Les experts ont déclaré que les nouvelles règles déclencheront probablement des efforts de réglementation imitateurs de la part des gouvernements d’autres pays, tandis que les entreprises technologiques subiront également des pressions pour déployer les règles au-delà des frontières de l’UE.
« Si Joe Biden se tient à la tribune et dit » Bon Dieu, pourquoi les consommateurs américains ne méritent-ils pas les mêmes protections que Google et Facebook offrent aux consommateurs européens « , il sera difficile pour ces entreprises de nier l’application de la même règles » ailleurs, a déclaré Scott.
Mais les entreprises ne le feront probablement pas volontairement, a déclaré Zach Meyers, chercheur principal au centre de réflexion du Centre for European Reform. Il y a tout simplement trop d’argent en jeu si une entreprise comme Meta, qui possède Facebook et Instagram, est limitée dans la façon dont elle peut cibler la publicité sur des groupes spécifiques d’utilisateurs.
« Les grandes entreprises technologiques résisteront fortement à l’adoption de règles similaires par d’autres pays, et je ne peux pas imaginer que les entreprises appliquent volontairement ces règles en dehors de l’UE », a déclaré Meyers.
L’UE est parvenue à un accord séparé le mois dernier sur sa soi-disant loi sur les marchés numériques, une loi visant à limiter le pouvoir de marché des géants de la technologie et à leur faire traiter équitablement leurs petits rivaux.
Et en 2018, le règlement général sur la protection des données de l’UE a établi la norme mondiale en matière de protection de la confidentialité des données, bien qu’il ait été critiqué pour ne pas être efficace pour changer le comportement des entreprises technologiques.
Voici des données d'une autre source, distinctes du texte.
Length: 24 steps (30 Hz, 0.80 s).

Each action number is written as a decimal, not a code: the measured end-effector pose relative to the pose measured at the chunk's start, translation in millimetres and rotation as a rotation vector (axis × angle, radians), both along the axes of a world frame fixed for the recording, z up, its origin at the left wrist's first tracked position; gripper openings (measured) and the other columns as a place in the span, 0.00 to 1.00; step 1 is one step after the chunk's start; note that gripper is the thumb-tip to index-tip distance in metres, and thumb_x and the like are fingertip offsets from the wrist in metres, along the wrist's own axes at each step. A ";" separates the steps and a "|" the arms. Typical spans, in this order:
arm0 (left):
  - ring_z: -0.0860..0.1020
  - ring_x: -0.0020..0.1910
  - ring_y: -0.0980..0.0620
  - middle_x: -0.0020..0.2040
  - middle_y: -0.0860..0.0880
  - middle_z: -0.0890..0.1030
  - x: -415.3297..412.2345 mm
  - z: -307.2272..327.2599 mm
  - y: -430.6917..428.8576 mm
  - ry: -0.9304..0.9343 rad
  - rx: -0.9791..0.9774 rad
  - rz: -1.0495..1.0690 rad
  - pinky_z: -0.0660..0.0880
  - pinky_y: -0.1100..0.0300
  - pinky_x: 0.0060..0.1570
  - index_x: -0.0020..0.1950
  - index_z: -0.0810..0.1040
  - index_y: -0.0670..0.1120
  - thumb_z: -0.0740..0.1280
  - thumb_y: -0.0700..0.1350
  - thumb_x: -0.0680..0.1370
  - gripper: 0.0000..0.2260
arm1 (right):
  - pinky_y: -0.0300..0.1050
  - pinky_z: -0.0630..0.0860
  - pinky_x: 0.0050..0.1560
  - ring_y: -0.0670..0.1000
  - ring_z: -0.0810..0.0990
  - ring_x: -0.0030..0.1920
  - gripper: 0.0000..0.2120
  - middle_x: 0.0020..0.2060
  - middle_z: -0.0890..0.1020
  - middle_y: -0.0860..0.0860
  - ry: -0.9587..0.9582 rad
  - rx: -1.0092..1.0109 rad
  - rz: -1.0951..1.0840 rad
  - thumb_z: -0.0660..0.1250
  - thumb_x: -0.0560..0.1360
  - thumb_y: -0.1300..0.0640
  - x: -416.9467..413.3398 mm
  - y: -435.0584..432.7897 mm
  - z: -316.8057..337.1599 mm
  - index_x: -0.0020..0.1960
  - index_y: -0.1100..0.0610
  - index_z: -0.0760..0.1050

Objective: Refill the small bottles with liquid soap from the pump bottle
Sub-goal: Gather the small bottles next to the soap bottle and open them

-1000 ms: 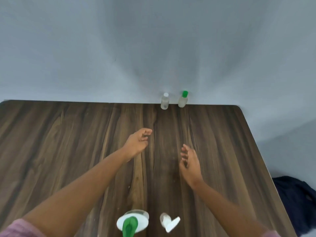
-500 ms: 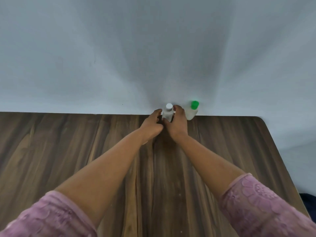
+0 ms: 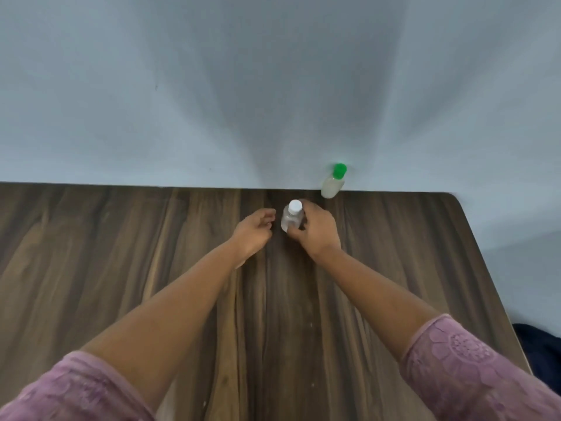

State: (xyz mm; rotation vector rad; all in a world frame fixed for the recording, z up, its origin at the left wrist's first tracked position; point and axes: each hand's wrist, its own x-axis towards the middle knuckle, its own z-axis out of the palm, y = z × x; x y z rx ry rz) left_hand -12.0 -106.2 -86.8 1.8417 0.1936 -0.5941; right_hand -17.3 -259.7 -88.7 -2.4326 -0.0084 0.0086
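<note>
The fingers (image 3: 307,205) of the right hand (image 3: 317,230) grip a small clear bottle with a white cap (image 3: 290,219). The left hand (image 3: 253,230) is just beside it, with loosely bent fingers holding nothing. A small bottle with a green cap (image 3: 333,184) stands behind them, where the brown wooden worktop (image 3: 121,253) meets the wall.

Mauve sleeves (image 3: 473,369) of floral-patterned lace end above the two bare forearms (image 3: 182,314).
</note>
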 end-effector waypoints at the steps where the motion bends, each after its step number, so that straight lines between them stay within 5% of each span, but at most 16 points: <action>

Une grande partie du problème réside dans le fait que le principal régulateur de la confidentialité d’une entreprise se trouve dans le pays où se trouve son siège social européen, qui pour la plupart des entreprises technologiques est l’Irlande.
Les régulateurs irlandais ont ouvert des dizaines d’enquêtes sur la confidentialité des données, mais n’ont rendu des jugements que pour une poignée. Les critiques disent que le problème est le manque de personnel, mais le régulateur irlandais affirme que les cas sont complexes et prennent du temps.
Les responsables de l’UE disent qu’ils ont tiré les leçons de cette expérience et feront de la Commission exécutive du bloc l’exécuteur de la loi sur les services numériques et de la loi sur les marchés numériques.
AP Business Writer Kelvin Chan a rapporté de Londres. La rédactrice en chef de la technologie AP, Barbara Ortutay, a contribué à cette histoire.